Areale di distribuzione:
Sardegna, Corsica, Isole del Giglio e Montecristo, Isola di Port Cros (Fr). Nell’Isola al specie è diffusa su tutto il territorio, comprese le isole di S. Pietro e Caprera.
Identificazione:
Anfibio anuro di medie dimensioni, più piccolo del rospo smeraldino con dimensioni che raggiungono di solito fino a 7 – 8 cm. Il corpo è snello e slanciato, la testa è subtriangolare, più larga che lunga e poco distinta dal corpo, con occhi sporgenti e pupilla cuoriforme, a differenza del rospo smeraldino e della raganella che hanno invece una pupilla orizzontale. La lingua è discoidale e non può essere estroflessa per catturare le prede, la voce è piuttosto bassa rispetto a quella del rospo smeraldino e della raganella. L’ornamentazione della pelle consiste in punteggiature e/o macchie scure, mai strisce. La pelle è liscia e viscida al tatto.

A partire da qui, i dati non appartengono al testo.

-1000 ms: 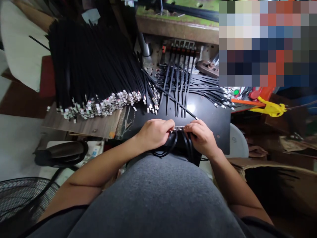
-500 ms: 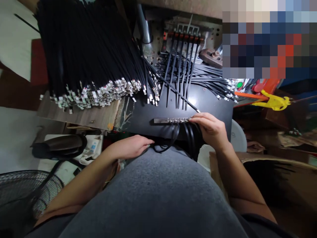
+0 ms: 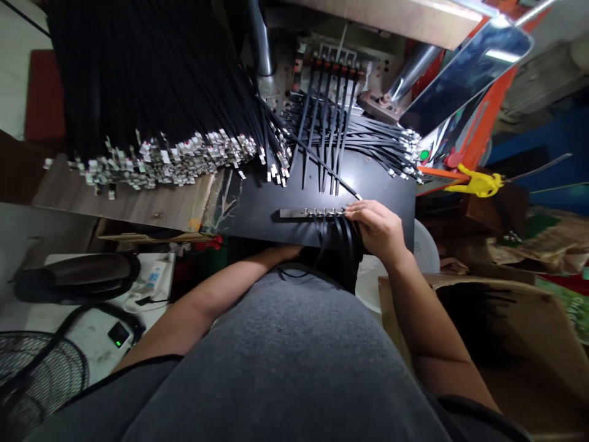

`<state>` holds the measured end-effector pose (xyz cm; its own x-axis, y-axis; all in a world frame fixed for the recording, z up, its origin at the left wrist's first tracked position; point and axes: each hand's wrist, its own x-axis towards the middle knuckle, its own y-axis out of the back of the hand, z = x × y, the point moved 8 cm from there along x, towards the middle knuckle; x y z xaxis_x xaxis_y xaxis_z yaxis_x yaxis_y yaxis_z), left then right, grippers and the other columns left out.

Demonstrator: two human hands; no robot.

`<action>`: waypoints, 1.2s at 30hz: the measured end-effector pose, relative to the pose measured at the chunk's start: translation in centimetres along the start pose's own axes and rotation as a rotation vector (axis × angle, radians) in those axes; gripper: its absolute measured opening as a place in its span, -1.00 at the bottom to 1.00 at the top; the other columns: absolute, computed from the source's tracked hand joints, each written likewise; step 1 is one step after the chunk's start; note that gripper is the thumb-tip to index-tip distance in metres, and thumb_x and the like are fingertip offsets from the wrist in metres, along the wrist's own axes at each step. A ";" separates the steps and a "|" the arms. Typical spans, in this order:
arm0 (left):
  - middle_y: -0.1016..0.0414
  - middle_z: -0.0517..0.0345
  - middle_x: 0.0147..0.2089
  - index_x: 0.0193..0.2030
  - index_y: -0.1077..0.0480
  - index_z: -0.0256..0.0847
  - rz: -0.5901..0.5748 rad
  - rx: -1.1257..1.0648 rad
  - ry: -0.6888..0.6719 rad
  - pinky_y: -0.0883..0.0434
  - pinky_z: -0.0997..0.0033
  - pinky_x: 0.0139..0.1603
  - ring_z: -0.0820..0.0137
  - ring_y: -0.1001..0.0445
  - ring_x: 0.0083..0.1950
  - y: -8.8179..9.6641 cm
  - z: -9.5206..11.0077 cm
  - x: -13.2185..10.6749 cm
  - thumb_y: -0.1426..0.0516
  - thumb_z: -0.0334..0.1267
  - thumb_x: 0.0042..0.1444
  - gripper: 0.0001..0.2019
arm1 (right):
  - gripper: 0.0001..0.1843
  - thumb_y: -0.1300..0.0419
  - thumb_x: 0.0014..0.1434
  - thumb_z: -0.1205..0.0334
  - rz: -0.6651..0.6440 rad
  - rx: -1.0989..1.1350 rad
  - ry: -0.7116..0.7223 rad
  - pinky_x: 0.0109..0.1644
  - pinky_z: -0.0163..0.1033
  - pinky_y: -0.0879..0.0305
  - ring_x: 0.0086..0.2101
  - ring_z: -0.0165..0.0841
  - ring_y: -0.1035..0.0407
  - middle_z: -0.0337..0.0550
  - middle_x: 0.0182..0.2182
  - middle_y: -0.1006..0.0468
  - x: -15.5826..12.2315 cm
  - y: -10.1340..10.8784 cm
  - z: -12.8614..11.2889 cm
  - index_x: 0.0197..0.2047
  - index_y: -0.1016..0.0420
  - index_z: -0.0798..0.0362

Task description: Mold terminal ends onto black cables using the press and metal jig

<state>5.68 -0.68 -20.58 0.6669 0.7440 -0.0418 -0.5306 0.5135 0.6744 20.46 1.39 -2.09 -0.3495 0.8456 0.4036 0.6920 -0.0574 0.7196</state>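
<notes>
My right hand is closed in a pinch at the right end of a slotted metal bar lying on the black tabletop. Whether a cable end is also between those fingers is hidden. Several black flat cables run from the bar's slots over the table's front edge. One more cable slants across from the pile, its silver tip close to my right fingertips. My left hand reaches below the front edge near the hanging cables; its fingers are in shadow and mostly hidden.
A thick bundle of black cables with silver ends covers the left side. Behind the bar, several cables hang from a press fixture over another cable pile. An open cardboard box stands right; a fan stands left.
My left hand has moved right and under the table edge, so its fingers are now hidden. The right hand stays at the bar's end. The camera view has shifted slightly.
</notes>
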 end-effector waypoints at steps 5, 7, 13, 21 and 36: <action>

Il maschio ha dimensioni leggermente inferiori rispetto alla femmina, dalla quale si distingue, durante il periodo riproduttivo, per la presenza di calli o rigonfiamenti carnosi nelle dita degli arti anteriori. D. sardus inoltre si differenzia da specie simili per gli arti posteriori più corti. E’ privo di sacchi vocali.
Habitat:
La specie è presente in un'ampia varietà di ambienti, sia in prossimità del mare che nelle zone montuose ed è possibile trovarlo fino ai 1200 m. di altitudine. D. sardus vive prevalentemente negli stagni, negli acquitrini, pozze e/o corsi d’acqua, da cui, a differenza del rospo e della raganella, non si allontana. Gli adulti sono voraci predatori di insetti e piccoli vertebrati, comprese le lucertole, mentre le larve hanno una dieta generalmente onnivora.
Riproduzione:
L’accoppiamento avviene in acqua, negli stagni, acquitrini e anche nei fontanili. Si riproduce in genere due volte l’anno, tra marzo – giugno e ottobre – novembre, le uova vengono deposte singolarmente, sciolte e si depositano sul fondo dell’acqua. Il maschio emette dei richiami per attirare le femmine; durante l’accoppiamento, che è lombare e di breve durata, la femmina può deporre fino a mille uova sulla vegetazione sommersa o sul fondo. Le uova sono marrone scuro o nere, con un polo grigio chiaro o bianco ed hanno un diametro (compreso il rivestimento gelatinoso) di 3 – 4 mm (Delaugerre & Cheylan, 1992). La schiusa avviene generalmente dopo pochi giorni. Le larve misurano 3 – 4 mm e sono caratterizzate da una veloce crescita che li porta a raggiungere le dimensioni di 25 – 35 mm al fine della metamorfosi, che si compie in uno – due mesi.
Status di conservazione:
Specie il cui status non è sufficientemente conosciuto, il cui rischio di estinzione potrebbe comunque essere reale.
Fattori di minaccia:
In Sardegna la specie ha subito un significativo declino a causa della riduzione degli habitat.
Grado di protezione:
Convenzione di Berna (legge 503/1981, allegato III); Dir. CEE 43/92 All. B,D; Legge Regionale 29 luglio 1998, n° 23.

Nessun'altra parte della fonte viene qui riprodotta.